日本学術会議を巡る騒動は今に始まったことではない。吉田茂元首相は「日本学術会議が政治批判ばかりやるなら政府機関であるよりも民間団体になった方がよい」(1953年)という言葉を残している。鈴木善幸内閣の中山太郎総理府総務長官も「日本学術会議の現状は左翼的なイデオロギーに偏向した会員に牛耳られており、抜本的改革が必要だ」(1980年)と述べ、1981年には日本学術会議自身も改革委員会を設置したが、左翼系会員の抵抗で「改革」は進まなかった。その後、日本学術会議は、2017年3月に、国家の安全保障に関する一切の軍事的研究を全面禁止する声明まで出すに至った。有力会員である物理学の小沼通二慶応大名誉教授が、「他国に脅威を与えないことが脅威を受けない道なのだから、自衛隊は縮小し、廃止を目指すべきである」(論文「初期の日本学術会議と軍事研究問題」2017年参照)と述べたのは、象徴的であろう。
日本学術会議の「軍事研究全面禁止声明」が、「ミサイル防衛研究」など自衛のためのそれを含む学問の世界の軍事的研究の道を閉ざしているのであれば、組織の「正常化」「大改革」が不可欠である。
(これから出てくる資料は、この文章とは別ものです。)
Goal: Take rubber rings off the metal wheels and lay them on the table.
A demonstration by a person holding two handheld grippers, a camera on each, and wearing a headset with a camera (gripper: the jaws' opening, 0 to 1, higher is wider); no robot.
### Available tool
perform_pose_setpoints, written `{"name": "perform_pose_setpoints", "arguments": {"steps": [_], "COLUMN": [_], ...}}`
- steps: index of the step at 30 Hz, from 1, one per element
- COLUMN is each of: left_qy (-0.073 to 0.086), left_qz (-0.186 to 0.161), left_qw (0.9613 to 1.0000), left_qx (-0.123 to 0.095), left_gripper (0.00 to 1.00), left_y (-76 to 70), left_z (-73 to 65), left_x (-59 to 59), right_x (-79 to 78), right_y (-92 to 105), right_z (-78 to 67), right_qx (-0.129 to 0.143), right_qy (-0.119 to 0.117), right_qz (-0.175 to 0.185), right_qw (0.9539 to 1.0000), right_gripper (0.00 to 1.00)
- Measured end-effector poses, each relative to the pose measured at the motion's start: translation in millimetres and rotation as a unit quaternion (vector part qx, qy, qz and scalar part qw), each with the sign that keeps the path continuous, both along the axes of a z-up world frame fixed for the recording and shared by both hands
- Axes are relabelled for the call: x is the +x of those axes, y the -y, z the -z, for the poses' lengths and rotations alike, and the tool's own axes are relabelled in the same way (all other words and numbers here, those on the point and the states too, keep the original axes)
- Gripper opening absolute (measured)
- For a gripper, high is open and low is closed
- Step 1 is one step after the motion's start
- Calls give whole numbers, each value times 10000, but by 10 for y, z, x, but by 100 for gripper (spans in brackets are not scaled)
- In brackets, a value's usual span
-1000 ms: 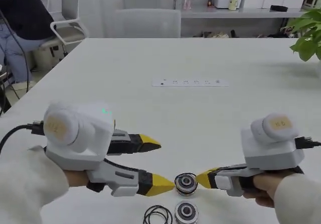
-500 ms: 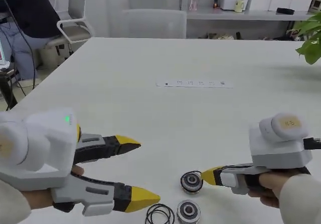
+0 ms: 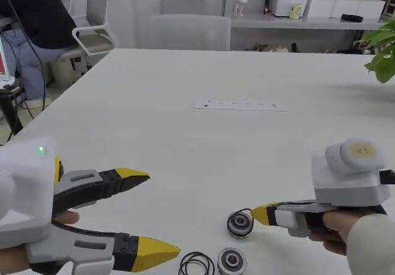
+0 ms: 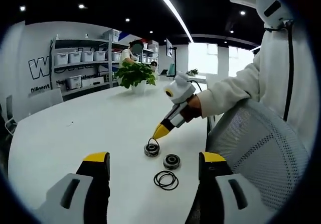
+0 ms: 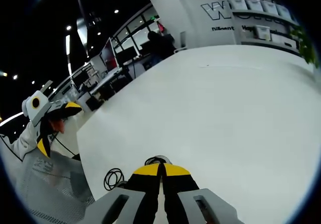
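Two metal wheels lie near the table's front edge: one (image 3: 239,224) at the tip of my right gripper (image 3: 259,214), the other (image 3: 231,261) nearer me. My right gripper is shut, and a thin black rubber ring (image 3: 247,213) loops from that wheel up into its tip. Loose black rubber rings (image 3: 196,264) lie flat to the left of the near wheel. My left gripper (image 3: 145,212) hovers open at the lower left, well clear of the wheels. Between its jaws, the left gripper view has both wheels (image 4: 151,149) (image 4: 171,161) and the loose rings (image 4: 165,180).
A white table (image 3: 185,133) stretches ahead with a flush socket strip (image 3: 241,105) at its middle. Chairs (image 3: 191,31) stand at the far edge, a green plant (image 3: 382,53) at the far right. A person sits at the back left.
My left gripper has drawn back to the left and toward me, away from the wheel, still open. The right gripper stays shut at the wheel.
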State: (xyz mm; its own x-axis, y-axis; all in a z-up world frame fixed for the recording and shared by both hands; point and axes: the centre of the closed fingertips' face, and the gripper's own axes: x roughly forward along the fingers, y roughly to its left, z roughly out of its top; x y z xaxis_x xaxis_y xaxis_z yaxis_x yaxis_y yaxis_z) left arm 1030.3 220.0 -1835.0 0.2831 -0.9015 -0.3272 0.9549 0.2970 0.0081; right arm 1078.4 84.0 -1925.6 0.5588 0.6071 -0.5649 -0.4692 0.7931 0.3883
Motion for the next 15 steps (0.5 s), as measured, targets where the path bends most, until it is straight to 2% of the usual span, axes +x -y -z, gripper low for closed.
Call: {"name": "perform_pose_setpoints", "arguments": {"steps": [4,5,9,13,15], "left_qy": [-143,-175,-275,-370,-395], "left_qz": [14,19,12,-21,-66], "left_qw": [9999,9998,9996,9993,9992], "left_qx": [-44,-60,1,28,-3], "left_gripper": [73,73,76,81,82], "left_y": [-15,-22,-60,-127,-164], "left_z": [15,20,64,93,71], "left_x": [-25,-34,-53,-68,-69], "right_x": [21,39,71,65,59], "right_y": [24,39,110,120,98], "right_z": [-65,-101,-174,-209,-241], "right_qx": [84,177,324,180,213], "right_qy": [72,95,130,239,270], "right_qz": [95,175,353,323,302], "right_qw": [9999,9996,9988,9990,9990], "right_gripper": [0,0,0,0,0]}}
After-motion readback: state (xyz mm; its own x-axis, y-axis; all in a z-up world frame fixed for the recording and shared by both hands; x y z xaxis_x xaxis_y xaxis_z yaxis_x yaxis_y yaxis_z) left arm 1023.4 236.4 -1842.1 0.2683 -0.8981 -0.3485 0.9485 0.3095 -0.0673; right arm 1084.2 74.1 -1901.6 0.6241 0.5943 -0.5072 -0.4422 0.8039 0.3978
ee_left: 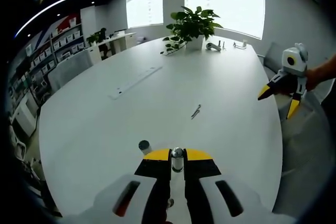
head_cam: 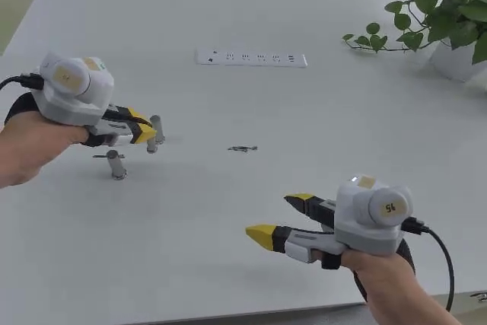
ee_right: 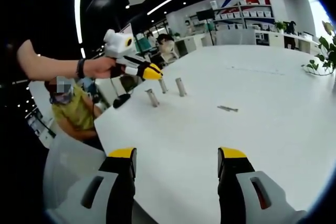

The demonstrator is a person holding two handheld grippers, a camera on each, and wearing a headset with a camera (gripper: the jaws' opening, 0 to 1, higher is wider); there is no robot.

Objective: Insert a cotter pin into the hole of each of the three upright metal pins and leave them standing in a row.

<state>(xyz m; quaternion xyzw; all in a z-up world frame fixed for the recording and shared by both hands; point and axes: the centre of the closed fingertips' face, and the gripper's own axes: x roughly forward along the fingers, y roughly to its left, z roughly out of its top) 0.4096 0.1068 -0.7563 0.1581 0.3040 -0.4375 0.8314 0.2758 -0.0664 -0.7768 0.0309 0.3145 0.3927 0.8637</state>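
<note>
Three upright metal pins stand at the left. The near pin (head_cam: 116,164) (ee_right: 152,97) has a cotter pin through its top. The middle pin (head_cam: 151,144) (ee_left: 177,159) (ee_right: 163,85) sits between the jaws of my left gripper (head_cam: 144,130) (ee_left: 177,156) (ee_right: 149,72), which is shut on its top. The far pin (head_cam: 157,129) (ee_left: 144,146) (ee_right: 180,86) stands free beside it. A loose cotter pin (head_cam: 243,148) (ee_left: 196,111) (ee_right: 227,108) lies on the white table (head_cam: 319,119), mid-way between the grippers. My right gripper (head_cam: 280,218) (ee_right: 177,156) (ee_left: 279,98) hovers open and holds nothing, near the front edge.
A white power strip (head_cam: 252,58) lies at the back of the table. A potted plant (head_cam: 449,20) stands at the back right corner. A seated person (ee_right: 73,108) is beyond the table's left end.
</note>
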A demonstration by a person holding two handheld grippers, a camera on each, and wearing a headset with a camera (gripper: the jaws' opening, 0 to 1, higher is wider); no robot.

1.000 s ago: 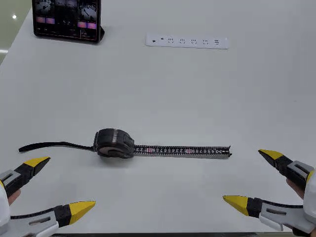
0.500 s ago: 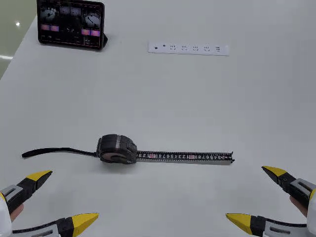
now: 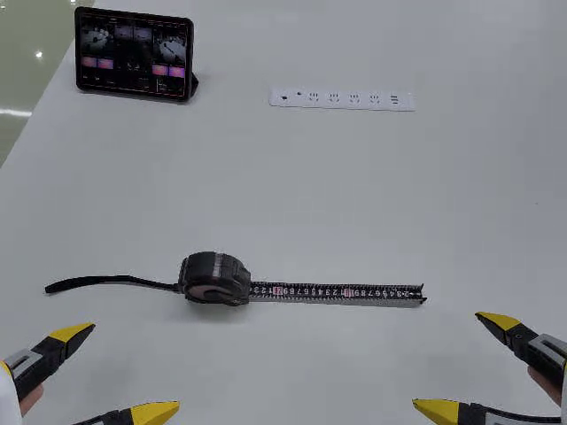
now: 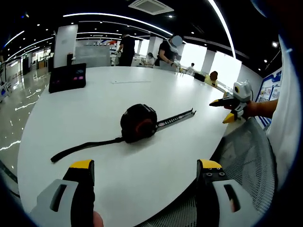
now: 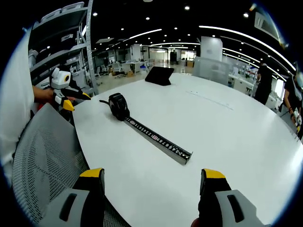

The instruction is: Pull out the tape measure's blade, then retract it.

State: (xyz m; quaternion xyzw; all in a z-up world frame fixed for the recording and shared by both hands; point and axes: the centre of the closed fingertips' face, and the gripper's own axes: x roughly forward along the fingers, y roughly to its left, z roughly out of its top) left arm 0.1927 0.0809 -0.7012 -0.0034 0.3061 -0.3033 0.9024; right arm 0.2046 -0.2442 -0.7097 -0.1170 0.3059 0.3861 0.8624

日本学術会議といえども一切の批判を受け付けない特権団体ではない。今回の菅首相による「任命拒否」が国民のための日本学術会議の「改革」の第一歩であるとすれば、筆者は歓迎する。
なお、法律上、国の特別機関である日本学術会議の会員の任命権はあくまでも内閣総理大臣にあり(日本学術会議法7条)、したがって、内閣総理大臣には被推薦者を無条件で任命すべき法的義務はなく裁量権があるから、「任命拒否」につき違法性はない。また、野党側から、「任命拒否」は「学問の自由侵害」との批判があるが、憲法23条の「学問の自由」とは、「学問の研究・発表・教授の自由」(最大判昭38・5・22刑集17・4・370)を意味し、特定の学術団体の会員になるかどうかや、なれるかどうかは学問の自由とは関係がない。なぜなら、「任命拒否」された上記6名の研究者の「学問の研究・発表・教授の自由」は、政府から侵害されておらず、将来に向けても脅かされていないことが明らかだからである。日本学術会議が示す理念は日本の繁栄に不可欠なもので、「大改革」がなされれば、国民が受ける恩恵は大きなものであろう。菅首相には、見当違いな主張に屈せず、日本学術会議を正しく導いていただきたい。